The Ca sensitivity of vertebrate skeletal muscle myosin was investigated. ATPase activity was assayed in a reconstituted system composed of either purified rabbit myosin plus actin or myosin plus actin, tropomyosin and troponin. The Ca sensitivity of actomyosin Mg-ATPase activity was directly affected by the ionic strength of the assay medium. Actomyosin assayed at approximate physiological ionic strength (120 mM KCl) demonstrated Ca sensitivity which varied between 6 and 52%, depending on the myosin preparation and the age of the myosin. Mg-ATPase activity was increased when Ca was present in the assay medium at physiological ionic strength.

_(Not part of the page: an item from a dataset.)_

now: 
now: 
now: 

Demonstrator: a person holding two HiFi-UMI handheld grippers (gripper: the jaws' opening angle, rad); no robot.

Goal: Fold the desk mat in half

Conversely, actomyosin Mg-ATPase activity assayed at a lower ionic strength (15 mM KCl) was inibited by addition of Ca. Addition of tropomyosin and troponin to the assay increased the Ca sensitivity of the system at the physiological ionic strength still further (up to 99% Ca sensitivity) and conferred Ca sensitivity on the system at the lower ionic strength (> 90% Ca sensitivity). A correlation also existed between myosin''s Ca sensitivity and the phosphorylated state of L chain 2.